There's a lot in this package. It will help us deal with the vaccine distribution in a fair manner to get this virus behind us. So there's a lot in this package. And we are optimistic that we're going to be able to get it to the finish line within the next couple of weeks.
- On the issue of the Paycheck Protection Program, which is, of course, something you have spearheaded, we did see a number of changes announced earlier this week to focus more on small businesses. Although, that was the original intention behind the program. How many of those changes do you think can realistically be implemented before the program expires in March?

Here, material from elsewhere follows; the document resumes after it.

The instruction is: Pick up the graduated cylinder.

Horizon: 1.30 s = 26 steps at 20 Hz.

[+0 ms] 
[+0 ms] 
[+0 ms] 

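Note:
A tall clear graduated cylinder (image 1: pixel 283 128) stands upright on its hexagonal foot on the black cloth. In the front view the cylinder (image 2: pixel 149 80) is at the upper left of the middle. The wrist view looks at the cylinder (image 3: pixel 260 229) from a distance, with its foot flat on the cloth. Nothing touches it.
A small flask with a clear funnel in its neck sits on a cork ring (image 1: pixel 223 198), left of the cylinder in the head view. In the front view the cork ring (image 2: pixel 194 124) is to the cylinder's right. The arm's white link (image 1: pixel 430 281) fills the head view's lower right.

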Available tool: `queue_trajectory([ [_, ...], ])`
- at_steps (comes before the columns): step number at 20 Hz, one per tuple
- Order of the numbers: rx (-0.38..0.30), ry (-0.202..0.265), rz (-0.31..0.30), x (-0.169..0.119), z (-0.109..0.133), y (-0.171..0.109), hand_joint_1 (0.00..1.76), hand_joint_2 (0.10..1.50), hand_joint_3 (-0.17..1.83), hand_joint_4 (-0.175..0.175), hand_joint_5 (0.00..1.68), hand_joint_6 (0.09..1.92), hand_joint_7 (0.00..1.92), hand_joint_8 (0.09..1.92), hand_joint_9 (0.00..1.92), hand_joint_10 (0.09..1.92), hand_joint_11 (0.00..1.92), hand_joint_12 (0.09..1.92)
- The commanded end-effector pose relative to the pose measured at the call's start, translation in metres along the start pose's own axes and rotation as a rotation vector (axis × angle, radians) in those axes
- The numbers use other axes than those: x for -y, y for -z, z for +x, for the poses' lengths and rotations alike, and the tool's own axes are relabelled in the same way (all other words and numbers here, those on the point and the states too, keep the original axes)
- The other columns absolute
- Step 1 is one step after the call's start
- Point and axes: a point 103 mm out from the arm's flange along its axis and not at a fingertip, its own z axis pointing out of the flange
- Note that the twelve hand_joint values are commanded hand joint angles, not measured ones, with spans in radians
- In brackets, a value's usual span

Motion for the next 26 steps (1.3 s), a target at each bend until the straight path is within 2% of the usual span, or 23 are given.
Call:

BEN CARDIN: Well, the Administration has gone ahead in implementing them immediately. And I support that. It gives a 14 day exclusive window for those companies of 20 employees or less to get the next round of PPP relief. That gives a little breathing time for those that have a harder time finding a commercial entity to make the loan that's necessary under the PPP program. They've also eased up some of the requirements on qualifications for returning citizens, for dealing with those that have student loan issues, and for calculating the amount of money of those that do not have employees-- those really small mom and pop type businesses-- so they could get more consequential help from the federal government. They're implementing those immediately.
As we know, the program still has four or five weeks left of life from the point of view of the expiration dates. The amount of loans being approved seem to be on level to meet those target dates. If we need to extend it, Congress will look at that and we'll do it in a bipartisan manner if it's necessary.
- And then Senator, lastly, infrastructure. It seems like that's kind of another conversation that's also been happening at the White House. I understand that actually you were invited as part of a meeting to discuss maybe some movement on that front. What is the appetite for this Administration to get something done? And specifically, what might that look like if we do end up seeing some sort of proposal on the floor of the Senate?
BEN CARDIN: Well, it's a great question. But first, recognize there's a concentration on getting this $1.9 billion package done. After that, we do need to take up a bold infrastructure program. And what we told the President in the Oval Office-- it was Democrats and Republicans-- that there's bipartisan interest in passing a robust bold infrastructure package. So we are hopeful that we'll be able to get a bipartisan bill that will deal not only with transportation, but to deal with water infrastructure, to deal with broadband, to deal with our schools, deal with our energy issues. We should be able to get bipartisan support recognizing that this will create jobs. It will help us recover our economy from the COVID-19. And that we need to take a look at a stable funding source for these types of infrastructure projects that need multi-year funding.